Ben peggiori delle bombe, Babbo Natale, gli alberi di Natale e i regali in plastica, a tutti i costi. Le Feste, prima d’allora, le chiamavano “giorni come tanti altri”.

Il petrolio, Pasolini lo scrisse prima di tutti e ancor prima che fosse tolto di mezzo Enrico Mattei, ci ha annientati il petrolio.

Le arance, che chiamavamo ‘i portogalli’, erano i principali regali di Natale e della Befana. Le arance che sapevano di merangolo, aspre, da affettare e condire con olio e pepe. Frutti che in un modo o nell’altro irritavano gli occhi. C’era ben poco di dolce, in quel tipo di Natale.

E poi la morte, trasformata anche quella, immersa come un cadavere da imbalsamare nel nero oleoso del petrolio. Nella forma, prima, e in futuro anche nella sostanza, di come la vediamo e la vedremo. Quella degli altri, ovviamente. E, di questo passo, un giorno potremo vederlo in anteprima, il nostro trapasso.

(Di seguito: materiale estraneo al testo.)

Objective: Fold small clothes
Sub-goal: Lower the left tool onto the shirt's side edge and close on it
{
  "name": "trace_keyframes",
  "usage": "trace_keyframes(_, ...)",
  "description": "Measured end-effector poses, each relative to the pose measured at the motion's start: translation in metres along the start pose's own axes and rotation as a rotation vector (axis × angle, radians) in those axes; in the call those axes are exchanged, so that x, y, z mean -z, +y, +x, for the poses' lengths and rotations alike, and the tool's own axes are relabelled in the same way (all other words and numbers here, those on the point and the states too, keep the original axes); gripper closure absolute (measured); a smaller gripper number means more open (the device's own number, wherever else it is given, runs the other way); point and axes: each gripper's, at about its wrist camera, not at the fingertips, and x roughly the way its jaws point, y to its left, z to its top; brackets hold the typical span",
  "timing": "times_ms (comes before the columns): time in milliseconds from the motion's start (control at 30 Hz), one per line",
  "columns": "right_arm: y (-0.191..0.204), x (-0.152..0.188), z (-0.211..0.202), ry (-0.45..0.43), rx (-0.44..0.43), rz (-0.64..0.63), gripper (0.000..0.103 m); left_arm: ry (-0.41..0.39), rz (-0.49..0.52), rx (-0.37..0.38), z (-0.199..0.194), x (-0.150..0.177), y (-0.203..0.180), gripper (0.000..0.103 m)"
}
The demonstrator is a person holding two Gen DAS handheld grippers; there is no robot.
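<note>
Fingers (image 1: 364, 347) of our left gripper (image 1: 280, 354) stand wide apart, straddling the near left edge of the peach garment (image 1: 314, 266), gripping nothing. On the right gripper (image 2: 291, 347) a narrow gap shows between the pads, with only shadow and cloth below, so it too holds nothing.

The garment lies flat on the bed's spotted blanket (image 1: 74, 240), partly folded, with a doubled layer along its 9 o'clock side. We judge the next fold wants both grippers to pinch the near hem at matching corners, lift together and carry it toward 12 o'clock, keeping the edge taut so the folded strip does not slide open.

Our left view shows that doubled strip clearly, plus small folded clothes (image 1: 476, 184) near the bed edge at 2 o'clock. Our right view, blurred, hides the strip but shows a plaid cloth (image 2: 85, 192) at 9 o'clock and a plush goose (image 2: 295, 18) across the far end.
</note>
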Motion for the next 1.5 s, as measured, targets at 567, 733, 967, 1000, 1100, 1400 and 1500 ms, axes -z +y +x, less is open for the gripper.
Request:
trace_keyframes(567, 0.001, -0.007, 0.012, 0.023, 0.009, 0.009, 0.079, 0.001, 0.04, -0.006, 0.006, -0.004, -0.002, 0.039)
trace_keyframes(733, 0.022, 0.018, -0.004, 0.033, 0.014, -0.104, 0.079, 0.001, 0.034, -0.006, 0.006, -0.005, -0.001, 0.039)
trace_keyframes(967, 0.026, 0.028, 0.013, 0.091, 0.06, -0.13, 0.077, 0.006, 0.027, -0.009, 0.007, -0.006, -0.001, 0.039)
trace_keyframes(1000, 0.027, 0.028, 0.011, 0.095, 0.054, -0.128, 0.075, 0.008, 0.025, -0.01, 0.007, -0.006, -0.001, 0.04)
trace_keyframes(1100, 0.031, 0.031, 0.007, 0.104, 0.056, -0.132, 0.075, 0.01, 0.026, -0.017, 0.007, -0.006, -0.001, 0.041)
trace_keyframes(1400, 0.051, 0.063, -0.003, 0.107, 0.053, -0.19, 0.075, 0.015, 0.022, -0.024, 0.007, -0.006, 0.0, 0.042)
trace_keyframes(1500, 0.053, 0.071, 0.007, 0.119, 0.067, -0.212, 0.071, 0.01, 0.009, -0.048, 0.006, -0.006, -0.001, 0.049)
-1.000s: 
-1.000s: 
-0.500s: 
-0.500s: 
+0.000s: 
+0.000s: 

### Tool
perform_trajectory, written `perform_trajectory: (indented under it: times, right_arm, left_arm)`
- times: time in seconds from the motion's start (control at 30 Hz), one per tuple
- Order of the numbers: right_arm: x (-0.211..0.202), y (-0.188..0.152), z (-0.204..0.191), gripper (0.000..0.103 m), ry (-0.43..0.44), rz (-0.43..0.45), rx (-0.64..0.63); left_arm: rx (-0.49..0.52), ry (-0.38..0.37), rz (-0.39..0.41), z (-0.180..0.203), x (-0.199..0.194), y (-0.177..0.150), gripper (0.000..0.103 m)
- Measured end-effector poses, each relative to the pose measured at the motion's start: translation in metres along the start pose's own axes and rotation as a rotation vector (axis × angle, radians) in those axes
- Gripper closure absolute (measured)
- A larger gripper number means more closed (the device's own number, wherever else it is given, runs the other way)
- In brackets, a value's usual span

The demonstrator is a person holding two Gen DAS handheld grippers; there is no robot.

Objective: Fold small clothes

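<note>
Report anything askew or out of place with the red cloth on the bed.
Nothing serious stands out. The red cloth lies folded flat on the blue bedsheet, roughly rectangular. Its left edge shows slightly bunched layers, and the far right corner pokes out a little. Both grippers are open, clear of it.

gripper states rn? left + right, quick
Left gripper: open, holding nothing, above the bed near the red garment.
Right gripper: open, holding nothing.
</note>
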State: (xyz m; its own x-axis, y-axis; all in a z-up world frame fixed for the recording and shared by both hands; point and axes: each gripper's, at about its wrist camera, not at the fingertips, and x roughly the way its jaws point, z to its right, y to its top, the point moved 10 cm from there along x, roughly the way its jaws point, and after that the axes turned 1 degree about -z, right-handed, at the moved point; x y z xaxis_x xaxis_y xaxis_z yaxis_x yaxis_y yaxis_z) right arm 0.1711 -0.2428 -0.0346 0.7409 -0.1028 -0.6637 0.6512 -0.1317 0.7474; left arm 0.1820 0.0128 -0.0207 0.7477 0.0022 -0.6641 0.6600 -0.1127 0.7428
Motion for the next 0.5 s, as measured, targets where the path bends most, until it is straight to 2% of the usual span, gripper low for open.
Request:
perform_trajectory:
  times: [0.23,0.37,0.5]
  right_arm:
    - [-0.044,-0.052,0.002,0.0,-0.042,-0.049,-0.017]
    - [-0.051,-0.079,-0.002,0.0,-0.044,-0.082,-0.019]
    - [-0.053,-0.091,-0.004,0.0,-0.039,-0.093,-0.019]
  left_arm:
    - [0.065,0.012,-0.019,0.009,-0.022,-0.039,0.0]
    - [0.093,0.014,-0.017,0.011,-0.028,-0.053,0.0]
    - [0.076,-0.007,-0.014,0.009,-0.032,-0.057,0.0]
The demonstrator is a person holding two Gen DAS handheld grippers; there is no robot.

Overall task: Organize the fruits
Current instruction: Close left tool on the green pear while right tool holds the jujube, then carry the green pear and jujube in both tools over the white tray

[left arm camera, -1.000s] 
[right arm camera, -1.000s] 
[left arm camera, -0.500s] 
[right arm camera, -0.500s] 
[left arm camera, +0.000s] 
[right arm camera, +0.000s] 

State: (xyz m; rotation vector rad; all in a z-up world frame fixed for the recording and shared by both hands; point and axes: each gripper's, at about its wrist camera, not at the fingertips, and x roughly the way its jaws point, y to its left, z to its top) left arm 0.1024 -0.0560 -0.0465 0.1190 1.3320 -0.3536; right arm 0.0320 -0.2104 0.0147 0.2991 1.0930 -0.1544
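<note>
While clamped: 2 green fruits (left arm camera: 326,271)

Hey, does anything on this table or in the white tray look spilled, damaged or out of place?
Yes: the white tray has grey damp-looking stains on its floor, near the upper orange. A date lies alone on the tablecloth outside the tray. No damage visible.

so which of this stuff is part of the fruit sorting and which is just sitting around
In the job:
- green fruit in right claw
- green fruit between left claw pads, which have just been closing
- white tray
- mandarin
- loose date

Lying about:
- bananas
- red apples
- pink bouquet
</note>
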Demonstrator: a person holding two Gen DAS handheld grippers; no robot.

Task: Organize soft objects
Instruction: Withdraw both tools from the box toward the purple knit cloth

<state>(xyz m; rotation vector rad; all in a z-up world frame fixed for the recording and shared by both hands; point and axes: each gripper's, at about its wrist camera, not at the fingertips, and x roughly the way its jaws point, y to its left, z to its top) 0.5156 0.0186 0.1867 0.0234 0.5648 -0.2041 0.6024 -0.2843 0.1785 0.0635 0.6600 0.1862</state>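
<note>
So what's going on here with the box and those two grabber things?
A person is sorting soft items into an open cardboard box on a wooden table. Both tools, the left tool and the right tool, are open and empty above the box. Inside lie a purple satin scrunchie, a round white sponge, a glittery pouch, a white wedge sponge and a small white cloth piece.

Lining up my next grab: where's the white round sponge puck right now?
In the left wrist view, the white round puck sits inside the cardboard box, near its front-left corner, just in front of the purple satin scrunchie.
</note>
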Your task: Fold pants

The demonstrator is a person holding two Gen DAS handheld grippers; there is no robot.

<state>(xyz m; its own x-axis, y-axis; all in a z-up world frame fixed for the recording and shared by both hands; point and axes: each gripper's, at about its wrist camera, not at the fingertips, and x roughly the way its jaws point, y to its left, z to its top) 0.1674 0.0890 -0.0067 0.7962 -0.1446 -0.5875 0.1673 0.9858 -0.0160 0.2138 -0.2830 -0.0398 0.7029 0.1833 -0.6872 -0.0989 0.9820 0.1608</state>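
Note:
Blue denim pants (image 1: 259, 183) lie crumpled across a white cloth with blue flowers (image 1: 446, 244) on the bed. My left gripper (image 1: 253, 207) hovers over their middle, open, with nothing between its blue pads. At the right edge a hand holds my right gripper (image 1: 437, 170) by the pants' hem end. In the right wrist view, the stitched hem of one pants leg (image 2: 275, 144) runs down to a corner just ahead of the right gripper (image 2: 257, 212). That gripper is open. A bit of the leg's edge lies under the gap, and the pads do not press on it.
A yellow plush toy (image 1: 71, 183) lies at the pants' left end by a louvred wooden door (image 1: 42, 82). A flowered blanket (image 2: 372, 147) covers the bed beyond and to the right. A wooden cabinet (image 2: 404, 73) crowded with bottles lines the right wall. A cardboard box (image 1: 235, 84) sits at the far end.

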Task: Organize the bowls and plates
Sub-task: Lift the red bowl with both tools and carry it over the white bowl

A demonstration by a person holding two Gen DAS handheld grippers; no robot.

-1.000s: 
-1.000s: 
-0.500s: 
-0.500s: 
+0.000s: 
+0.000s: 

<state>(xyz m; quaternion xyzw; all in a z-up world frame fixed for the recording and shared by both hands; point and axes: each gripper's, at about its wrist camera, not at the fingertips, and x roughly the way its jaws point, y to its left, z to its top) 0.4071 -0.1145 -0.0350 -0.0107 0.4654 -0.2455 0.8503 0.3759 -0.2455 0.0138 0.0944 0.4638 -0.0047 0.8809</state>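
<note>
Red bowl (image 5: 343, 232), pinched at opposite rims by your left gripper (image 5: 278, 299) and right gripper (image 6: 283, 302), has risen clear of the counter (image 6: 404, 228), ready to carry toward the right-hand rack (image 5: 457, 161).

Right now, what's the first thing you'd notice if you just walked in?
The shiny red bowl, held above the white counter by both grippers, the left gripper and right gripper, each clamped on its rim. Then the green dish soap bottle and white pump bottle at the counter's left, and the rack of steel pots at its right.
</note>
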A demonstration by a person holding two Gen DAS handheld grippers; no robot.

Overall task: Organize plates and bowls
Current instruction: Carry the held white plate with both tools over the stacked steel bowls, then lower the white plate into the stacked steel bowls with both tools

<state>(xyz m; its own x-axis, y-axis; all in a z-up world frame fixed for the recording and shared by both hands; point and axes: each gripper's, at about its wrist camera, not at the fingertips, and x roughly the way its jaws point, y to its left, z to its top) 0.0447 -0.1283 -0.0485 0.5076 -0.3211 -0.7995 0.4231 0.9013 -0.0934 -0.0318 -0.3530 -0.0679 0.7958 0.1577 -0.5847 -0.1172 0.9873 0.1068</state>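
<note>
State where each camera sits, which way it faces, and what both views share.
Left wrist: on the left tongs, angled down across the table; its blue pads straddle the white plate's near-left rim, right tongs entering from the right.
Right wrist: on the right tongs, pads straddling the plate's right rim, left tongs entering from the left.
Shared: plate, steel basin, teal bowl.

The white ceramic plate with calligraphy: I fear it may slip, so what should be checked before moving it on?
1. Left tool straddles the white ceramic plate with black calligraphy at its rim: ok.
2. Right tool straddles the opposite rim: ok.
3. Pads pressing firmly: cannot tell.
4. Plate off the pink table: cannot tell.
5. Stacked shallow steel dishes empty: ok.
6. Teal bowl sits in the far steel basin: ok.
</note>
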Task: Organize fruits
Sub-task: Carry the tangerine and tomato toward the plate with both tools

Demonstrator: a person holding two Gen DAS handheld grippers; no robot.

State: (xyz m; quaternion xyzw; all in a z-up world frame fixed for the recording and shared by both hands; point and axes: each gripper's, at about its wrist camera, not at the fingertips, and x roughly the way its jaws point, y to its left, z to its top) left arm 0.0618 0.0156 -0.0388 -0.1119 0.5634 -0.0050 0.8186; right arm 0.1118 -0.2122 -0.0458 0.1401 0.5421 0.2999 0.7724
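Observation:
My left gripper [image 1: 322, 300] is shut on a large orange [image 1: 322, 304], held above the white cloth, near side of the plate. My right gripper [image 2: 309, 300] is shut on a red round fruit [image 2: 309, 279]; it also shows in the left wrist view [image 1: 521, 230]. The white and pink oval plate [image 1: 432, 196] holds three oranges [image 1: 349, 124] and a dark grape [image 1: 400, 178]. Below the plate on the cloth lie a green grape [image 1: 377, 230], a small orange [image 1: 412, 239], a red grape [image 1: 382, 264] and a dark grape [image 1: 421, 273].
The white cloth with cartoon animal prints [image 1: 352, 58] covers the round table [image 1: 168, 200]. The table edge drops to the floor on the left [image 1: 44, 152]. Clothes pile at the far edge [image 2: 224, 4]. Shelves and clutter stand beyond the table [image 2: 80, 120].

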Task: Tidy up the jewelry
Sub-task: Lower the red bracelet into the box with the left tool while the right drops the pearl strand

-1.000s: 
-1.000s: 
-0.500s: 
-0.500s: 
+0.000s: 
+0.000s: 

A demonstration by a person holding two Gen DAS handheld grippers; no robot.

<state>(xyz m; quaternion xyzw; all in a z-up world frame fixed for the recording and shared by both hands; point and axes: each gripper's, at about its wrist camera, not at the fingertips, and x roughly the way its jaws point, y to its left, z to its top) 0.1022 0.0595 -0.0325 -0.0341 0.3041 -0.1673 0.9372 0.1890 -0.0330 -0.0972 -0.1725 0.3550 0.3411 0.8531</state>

Morte allontanata dalla vita, corpi portati subito lontano, i cari dell’estinto tenuti a distanza. Come fosse peste. E invece è tutta opera del petrolio, della fame di petroldollari. Perché il morto fa guadagnare, e giù a complicare le cose: le pratiche sanitarie, i costi, la profilassi, il funerale.

E penso ai profili muti di fb, a quelli senza uno straccio di volto, neanche sfocato sgranato sfregiato. A quelle presenze assenti ma onniscienti e inquietanti.

Vi sfido, vi sto guardando e intanto mi rado, nella quotidianità più serena: sapete di morte, quella senza andata né ritorno. La peggiore. Fatevi avanti… o rinchiudetevi per sempre nel vostro buco nero, risucchiante verso il nulla.